I am a hairdresser, I trimmed your wife last week, have you not seen it for a while- to busy being a wanker ?


----------



## CHADTT (Jun 20, 2007)

DXN said:


> Just say
> 
> I am a hairdresser, I trimmed your wife last week, have you not seen it for a while- to busy being a wanker ?


Brilliant :lol:


----------



## Hark (Aug 23, 2007)

He doesn't drive and his missus drops him off to work every day?

How hard can it be to find insults?


----------



## CamV6 (Oct 26, 2003)

"A hairdresser's car it may be, but its one more car than you can drive"

"A hairdresser's car it may be but at least I dont have to ask my wife to drive it for me"

"A hairdresser's car it may be, but it beats the crap out public transport"

"At least I have the option of driving a hairdresser's car or not, you fat cunt" (last bit optional)

"At least I can afford a hairdresser's car, all you can afford is to talk about it"

"I'd rather be a hairdresser sitting in a TT seat than be you sitting in your seat/bus shelter/taxi office"

"A hairdersser's car?

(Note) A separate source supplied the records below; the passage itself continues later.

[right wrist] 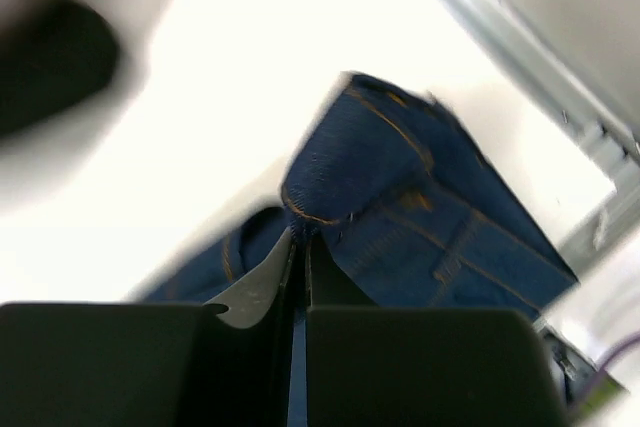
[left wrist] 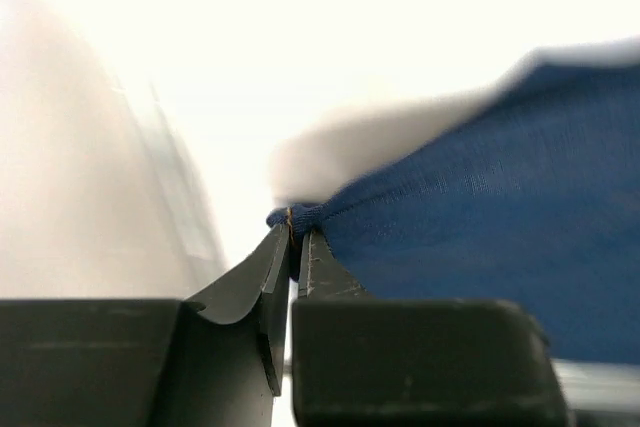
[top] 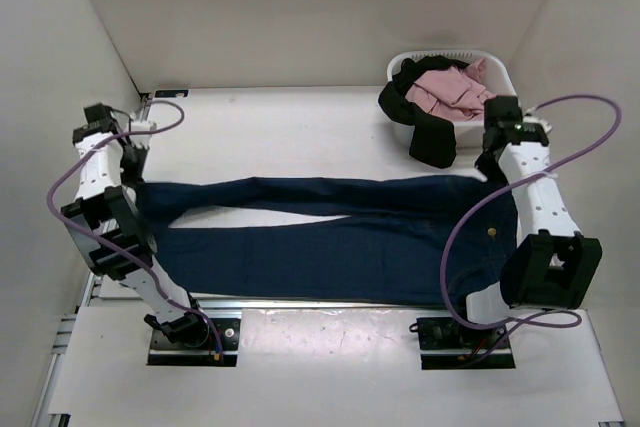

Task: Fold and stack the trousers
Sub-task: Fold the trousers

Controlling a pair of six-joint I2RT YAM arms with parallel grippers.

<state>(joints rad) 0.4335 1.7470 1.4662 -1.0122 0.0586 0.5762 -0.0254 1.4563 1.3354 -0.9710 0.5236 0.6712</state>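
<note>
Navy denim trousers lie stretched left to right across the near half of the table, waist end to the right and leg ends to the left. Their near edge runs just beside the table's front edge, above the arm bases. The two legs part toward the left, and a narrow wedge of tabletop shows between them. The left gripper has its jaws closed tight on a bunched corner of a leg hem; the right gripper pinches a stitched edge at the waist end the same way. Both wrist views are blurred, so whether the pinched corners are lifted off the surface is hard to tell. Beyond the far leg, open tabletop runs to the back wall. In the far right corner stands a white laundry basket — black trousers draped over its near rim, a pink garment inside. The side walls stand close to both arms.
</note>
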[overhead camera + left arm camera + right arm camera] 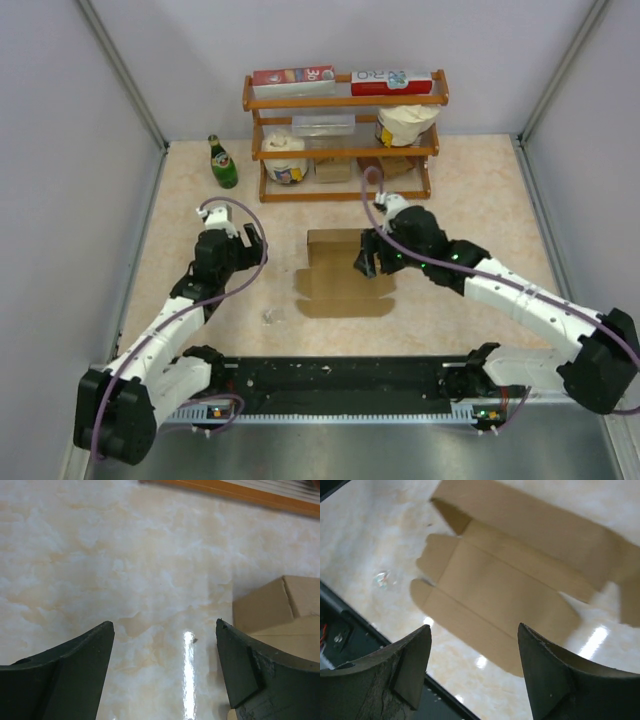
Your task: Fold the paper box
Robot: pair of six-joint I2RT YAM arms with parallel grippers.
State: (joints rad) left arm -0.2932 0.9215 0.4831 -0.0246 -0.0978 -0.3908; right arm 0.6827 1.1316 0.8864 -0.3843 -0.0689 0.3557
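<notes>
The paper box [345, 275] lies as a mostly flat brown sheet on the table [470, 200], and its far panel seems a little raised. The right gripper [368, 262] hangs over the right edge of the box with jaws wide and nothing between them, and the left gripper [250, 240] stands to the left of the box, apart from it, also wide and empty. I think the danger is that the thin sheet slides on the smooth surface when a finger pushes a flap, because no gripper holds it down, and then the crease may bend crookedly.
</notes>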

How would you know? Did your Mrs tell you that whan she drove you here?"

"You are right. Men should drive cars more befitting their status, which probably explains why you dont have a car at all"

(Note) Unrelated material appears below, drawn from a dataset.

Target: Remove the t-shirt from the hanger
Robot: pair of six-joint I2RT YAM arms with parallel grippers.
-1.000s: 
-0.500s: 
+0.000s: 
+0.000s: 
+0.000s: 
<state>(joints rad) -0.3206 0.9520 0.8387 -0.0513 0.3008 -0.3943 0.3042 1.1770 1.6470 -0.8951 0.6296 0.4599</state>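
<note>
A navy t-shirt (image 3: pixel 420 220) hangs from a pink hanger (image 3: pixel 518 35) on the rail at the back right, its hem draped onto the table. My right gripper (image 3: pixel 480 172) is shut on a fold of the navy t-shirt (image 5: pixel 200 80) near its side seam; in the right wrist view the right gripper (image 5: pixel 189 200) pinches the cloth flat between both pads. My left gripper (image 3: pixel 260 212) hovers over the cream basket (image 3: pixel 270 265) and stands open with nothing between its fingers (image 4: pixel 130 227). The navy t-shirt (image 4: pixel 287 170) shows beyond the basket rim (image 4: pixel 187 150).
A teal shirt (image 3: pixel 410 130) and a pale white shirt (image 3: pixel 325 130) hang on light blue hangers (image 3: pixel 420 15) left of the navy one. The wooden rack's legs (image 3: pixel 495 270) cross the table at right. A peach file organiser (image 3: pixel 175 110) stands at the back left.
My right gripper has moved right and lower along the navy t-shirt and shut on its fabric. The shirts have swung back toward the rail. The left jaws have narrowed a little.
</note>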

"I'd rather look like a cunt in a hairdresser's car that a cunt at the side of the road hoping to scrounge a lift off someone"

"When your wife drives, do you enjoy holding her handbag?"

"Hairdresser's car? Yes, well maybe, but its a nice warm hairdresser's car that I'll be driving home in speed and style whilst you wait for the bus.....or is your mummy picking you up again tonight?"

"Yes, but then hairdressers have a career, style, and a sizeable income, unlike you which probably explains why you dont have one and why you are always harping on about it"

"hahaha, hairdresser's car that's a good one. Dont forget to tell your mummy what a clever boy you are when she collects you at hometime"

"Sorry, remind me, how much is a bus ticket these days?"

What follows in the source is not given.